Given data Block Start
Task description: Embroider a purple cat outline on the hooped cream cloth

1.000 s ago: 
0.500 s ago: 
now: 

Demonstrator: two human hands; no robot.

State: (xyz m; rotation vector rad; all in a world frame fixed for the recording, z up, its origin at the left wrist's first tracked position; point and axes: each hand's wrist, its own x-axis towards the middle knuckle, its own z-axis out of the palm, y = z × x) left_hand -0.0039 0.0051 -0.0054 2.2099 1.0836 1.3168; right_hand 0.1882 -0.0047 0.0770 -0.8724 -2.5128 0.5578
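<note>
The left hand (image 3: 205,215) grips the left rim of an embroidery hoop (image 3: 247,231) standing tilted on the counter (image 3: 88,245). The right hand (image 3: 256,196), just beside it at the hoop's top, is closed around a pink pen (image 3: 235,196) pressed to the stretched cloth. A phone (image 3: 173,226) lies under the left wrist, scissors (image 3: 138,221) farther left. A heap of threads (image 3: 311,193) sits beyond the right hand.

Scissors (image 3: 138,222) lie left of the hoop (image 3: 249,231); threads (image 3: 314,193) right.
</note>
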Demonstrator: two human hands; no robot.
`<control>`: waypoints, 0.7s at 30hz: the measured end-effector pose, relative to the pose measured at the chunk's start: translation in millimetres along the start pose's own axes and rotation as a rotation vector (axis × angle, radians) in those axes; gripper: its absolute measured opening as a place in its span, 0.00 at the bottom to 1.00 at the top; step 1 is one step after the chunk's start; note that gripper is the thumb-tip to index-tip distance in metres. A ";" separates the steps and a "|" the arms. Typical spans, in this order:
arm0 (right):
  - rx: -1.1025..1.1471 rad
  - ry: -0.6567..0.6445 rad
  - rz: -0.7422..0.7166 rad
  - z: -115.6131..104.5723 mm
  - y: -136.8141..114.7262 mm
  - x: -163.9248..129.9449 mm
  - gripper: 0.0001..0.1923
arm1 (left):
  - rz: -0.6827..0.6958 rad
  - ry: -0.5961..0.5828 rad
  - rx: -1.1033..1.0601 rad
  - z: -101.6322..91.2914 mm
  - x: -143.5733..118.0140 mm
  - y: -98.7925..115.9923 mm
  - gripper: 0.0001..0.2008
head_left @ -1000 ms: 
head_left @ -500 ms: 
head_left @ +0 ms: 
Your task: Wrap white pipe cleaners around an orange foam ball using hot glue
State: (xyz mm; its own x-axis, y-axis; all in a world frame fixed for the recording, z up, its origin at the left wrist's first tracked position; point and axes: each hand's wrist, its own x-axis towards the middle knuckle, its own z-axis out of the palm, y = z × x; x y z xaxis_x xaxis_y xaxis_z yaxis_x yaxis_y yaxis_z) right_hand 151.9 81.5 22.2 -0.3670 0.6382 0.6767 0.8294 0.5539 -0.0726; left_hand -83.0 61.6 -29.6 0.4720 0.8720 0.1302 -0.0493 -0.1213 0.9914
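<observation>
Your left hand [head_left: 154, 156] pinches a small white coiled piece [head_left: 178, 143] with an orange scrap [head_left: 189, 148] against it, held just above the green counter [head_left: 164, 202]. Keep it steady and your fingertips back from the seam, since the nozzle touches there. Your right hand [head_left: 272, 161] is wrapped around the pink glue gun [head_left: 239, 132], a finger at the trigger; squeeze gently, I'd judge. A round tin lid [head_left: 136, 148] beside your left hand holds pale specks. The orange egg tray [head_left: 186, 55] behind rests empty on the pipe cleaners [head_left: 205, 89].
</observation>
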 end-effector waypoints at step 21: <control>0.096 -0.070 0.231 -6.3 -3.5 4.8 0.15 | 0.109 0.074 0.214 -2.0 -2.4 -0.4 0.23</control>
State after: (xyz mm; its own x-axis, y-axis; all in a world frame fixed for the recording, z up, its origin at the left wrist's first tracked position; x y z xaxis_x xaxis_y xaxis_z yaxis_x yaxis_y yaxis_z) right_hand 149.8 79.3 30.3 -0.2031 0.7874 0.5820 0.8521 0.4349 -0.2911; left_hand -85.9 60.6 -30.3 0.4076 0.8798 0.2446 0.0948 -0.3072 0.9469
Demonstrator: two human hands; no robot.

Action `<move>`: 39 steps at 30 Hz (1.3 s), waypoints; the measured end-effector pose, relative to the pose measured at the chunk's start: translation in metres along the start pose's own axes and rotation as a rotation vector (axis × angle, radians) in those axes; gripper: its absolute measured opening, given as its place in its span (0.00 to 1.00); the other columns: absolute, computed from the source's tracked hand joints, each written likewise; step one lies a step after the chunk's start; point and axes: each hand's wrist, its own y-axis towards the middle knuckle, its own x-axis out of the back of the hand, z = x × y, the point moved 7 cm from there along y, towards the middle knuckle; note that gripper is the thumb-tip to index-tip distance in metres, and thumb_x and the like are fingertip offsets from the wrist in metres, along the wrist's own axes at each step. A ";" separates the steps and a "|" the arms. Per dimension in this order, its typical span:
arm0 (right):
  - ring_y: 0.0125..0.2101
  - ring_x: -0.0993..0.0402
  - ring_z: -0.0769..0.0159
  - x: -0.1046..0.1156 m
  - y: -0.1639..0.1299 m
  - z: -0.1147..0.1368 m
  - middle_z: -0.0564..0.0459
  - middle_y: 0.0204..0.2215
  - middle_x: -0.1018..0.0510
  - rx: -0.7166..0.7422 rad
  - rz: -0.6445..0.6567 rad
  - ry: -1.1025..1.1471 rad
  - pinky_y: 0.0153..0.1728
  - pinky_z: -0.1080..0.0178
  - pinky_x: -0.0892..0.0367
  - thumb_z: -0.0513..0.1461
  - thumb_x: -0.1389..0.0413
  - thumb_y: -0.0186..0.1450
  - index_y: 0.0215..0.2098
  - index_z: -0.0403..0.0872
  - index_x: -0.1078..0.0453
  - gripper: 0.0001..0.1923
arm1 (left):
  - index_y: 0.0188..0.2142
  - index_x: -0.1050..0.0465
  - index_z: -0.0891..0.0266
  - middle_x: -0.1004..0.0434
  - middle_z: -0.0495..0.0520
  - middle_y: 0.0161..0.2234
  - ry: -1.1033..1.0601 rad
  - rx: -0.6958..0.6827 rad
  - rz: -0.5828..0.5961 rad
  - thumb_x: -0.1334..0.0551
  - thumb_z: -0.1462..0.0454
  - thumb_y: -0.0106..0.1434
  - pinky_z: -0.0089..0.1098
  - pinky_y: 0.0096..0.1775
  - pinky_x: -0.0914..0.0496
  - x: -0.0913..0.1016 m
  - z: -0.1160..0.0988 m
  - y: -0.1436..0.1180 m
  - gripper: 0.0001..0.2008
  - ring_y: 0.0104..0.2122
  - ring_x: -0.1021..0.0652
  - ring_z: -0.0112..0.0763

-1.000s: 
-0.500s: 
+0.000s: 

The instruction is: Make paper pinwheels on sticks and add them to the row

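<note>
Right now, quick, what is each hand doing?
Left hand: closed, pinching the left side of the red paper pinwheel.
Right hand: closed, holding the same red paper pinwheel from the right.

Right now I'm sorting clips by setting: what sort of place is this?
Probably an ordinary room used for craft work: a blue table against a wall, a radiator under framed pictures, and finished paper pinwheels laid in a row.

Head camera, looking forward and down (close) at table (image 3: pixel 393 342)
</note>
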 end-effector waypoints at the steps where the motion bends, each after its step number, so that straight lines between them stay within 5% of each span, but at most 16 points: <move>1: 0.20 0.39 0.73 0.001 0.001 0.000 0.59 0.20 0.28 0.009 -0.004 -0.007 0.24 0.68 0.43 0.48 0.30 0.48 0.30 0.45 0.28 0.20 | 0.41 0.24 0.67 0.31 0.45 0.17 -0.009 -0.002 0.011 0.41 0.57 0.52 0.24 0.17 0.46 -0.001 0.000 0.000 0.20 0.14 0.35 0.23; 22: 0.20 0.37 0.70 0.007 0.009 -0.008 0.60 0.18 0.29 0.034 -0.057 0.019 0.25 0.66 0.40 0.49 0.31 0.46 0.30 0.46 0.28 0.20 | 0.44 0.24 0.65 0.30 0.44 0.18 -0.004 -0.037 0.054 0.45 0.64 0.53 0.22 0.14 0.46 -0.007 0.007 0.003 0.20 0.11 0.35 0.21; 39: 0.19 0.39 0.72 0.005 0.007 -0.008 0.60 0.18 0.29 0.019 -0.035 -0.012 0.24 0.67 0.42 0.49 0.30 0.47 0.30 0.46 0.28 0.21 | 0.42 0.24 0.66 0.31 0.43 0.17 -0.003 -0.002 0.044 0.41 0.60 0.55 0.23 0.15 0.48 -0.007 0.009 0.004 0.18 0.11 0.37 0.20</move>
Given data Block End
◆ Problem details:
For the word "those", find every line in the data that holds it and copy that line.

◆ Exercise output:
`<control>`: waypoints, 0.7s at 30hz: the measured end-effector pose, relative to the pose measured at the chunk's start: translation in millimetres along the start pose's own axes and rotation as a rotation vector (axis × angle, radians) in those axes; gripper: its absolute measured opening as a place in its span, 0.00 at the bottom to 1.00 at the top; step 1 is one step after the chunk's start; note that gripper is the thumb-tip to index-tip distance in metres. A ";" separates the steps and a "|" the arms. Typical spans, in this order:
Action `<move>`: 39 steps at 30 Hz (1.3 s), waypoints; the measured end-effector pose, relative to the pose measured at the chunk's start: translation in metres along the start pose's own axes and rotation as a rotation vector (axis × angle, radians) in those axes; gripper: its absolute measured opening, given as its place in its span (0.00 to 1.00); the other columns: absolute, computed from the source's tracked hand joints, each written likewise; step one lies a step after the chunk's start; point and axes: each hand's wrist, its own y-axis towards the middle knuckle, its own x-axis out of the back of the hand, z = x × y, the point moved 7 cm from there along y, towards the middle knuckle; note that gripper is the thumb-tip to index-tip distance in metres, and thumb_x and the like are fingertip offsets from the wrist in metres, along the wrist's own axes at each step. A ";" separates the steps and a "|" the arms. Per dimension in this order, its typical span:

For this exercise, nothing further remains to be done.